Escena del segmento "La propuesta"

La complejidad técnica de la película es muy elevada, diferentes tipos de tomas, escenarios, vestuario, un diseño de producción impecable. Resalta también las variaciones en la fotografía de acuerdo al tono de cada segmento, así como la maravillosa banda sonora de Gustavo Santaolalla, quien conduce al espectador a través del metraje, guiándolo, puntualizando ciertas secuencias más tensas y calmando con una partitura más delicada en otras, en general da una unidad temática al filme en su conjunto.

Escena del segmento "Hasta que la muerte nos separe"

Las actuaciones son de altísimo nivel, no hay actor o actriz flojo, impecable dirección de actores. Consagrados como Darín, Sbaraglia, Grandinetti o Marínez, junto con otros principiantes, un casting correcto, que buscó rostros reales para situaciones que si bien están en el marco de una ficción cinematográfica, se entienden como arquetipos sociales como lo plantea el director: "...toma situaciones conflictivas de la cotidianeidad, esas a las que yo mismo he estado expuesto y que como ciudadanos comunes reprimimos tras medir el costo-beneficio de una acción, optando por ser menos impulsivos y no responder a las agresiones externas" (Szifrón citado por Marita Simón en "Relatos salvajes", seis historias que transitan desde la cordura a la total locura). Y es que "Relatos salvajes" resulta tanto cómica como horrorífica, el público empatiza más con el cinismo y la crueldad, con esa forma desinteresada y utilitaria de relacionarse con los demás, también con la venganza y retribución de lo que se considera "justo". Pero el filme también nos habla de una sociedad en crisis, no solo la argentina, sino que es algo que vemos a nive global (puede que de ahí el interés de tantos festivales de cine de mostrar esta película), entonces, ¿los espectadores también están empatizando con esto?, entienden la sociedad enferma en la que vivimos o, se deja de lado el sentirse identificado por un accionar malicioso, amoral y se prefiere seguir bajando la cabeza; lo que el director llama "la difusa frontera que separa a la civilización de la barbarie, del vértigo de perder los estribos y del innegable placer de perder el control" (Szifrón citado por la revista "Haciendo cine", 22 de marzo de 2013).

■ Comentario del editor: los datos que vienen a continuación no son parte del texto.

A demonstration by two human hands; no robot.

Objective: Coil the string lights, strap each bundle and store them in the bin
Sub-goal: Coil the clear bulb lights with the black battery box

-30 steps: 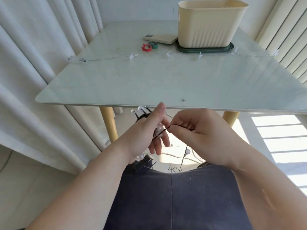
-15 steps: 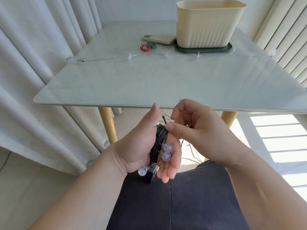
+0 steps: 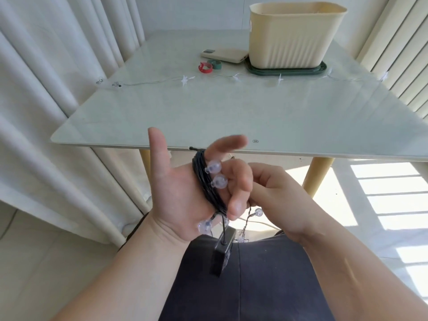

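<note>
A coil of black string lights (image 3: 206, 188) with clear round bulbs is wound round the fingers of my left hand (image 3: 183, 191), which is held palm up in front of the table edge with the thumb out and the fingers bent over the coil. The black battery box (image 3: 223, 251) dangles from the coil over my lap. Just behind those fingers, my right hand (image 3: 278, 195) pinches the loose wire (image 3: 247, 218), which trails down with more bulbs. A cream bin (image 3: 294, 35) stands at the table's far right.
A red strap (image 3: 205, 67) and a green strap (image 3: 215, 63) lie beside a power bank (image 3: 224, 55) left of the bin, which stands on a green tray (image 3: 287, 71). A second string with star lights (image 3: 187, 79) stretches across the glass table (image 3: 162, 112). Curtains hang left.
My left hand has risen and turned its palm toward me with the thumb spread out. My right hand has dropped from above the coil to behind my left fingers, still pinching the wire.
</note>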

Un filme que expone elementos de lo que podríamos llamara "la argentineidad", pero que se vuelve universal en tanto que el conflicto y el nudo dramático no son exclusivos de ese país, y el placer y la contención conviven en cada ser humano. "Relatos salvajes" presenta una estética muy bien lograda a través de sus historias, aunque ideológicamente puede que no sea del gusto de todos, no por el contenido visual, sino por un nihilismo implícito en la visión del ser humano que plantea el director, un caos cuyos protagonistas se permiten acariciar y disfrutar, pero el filme no propone -ni aspira a hacerlo- algo más, no hay moraleja, solo alegorías fílmicas muy bien representadas.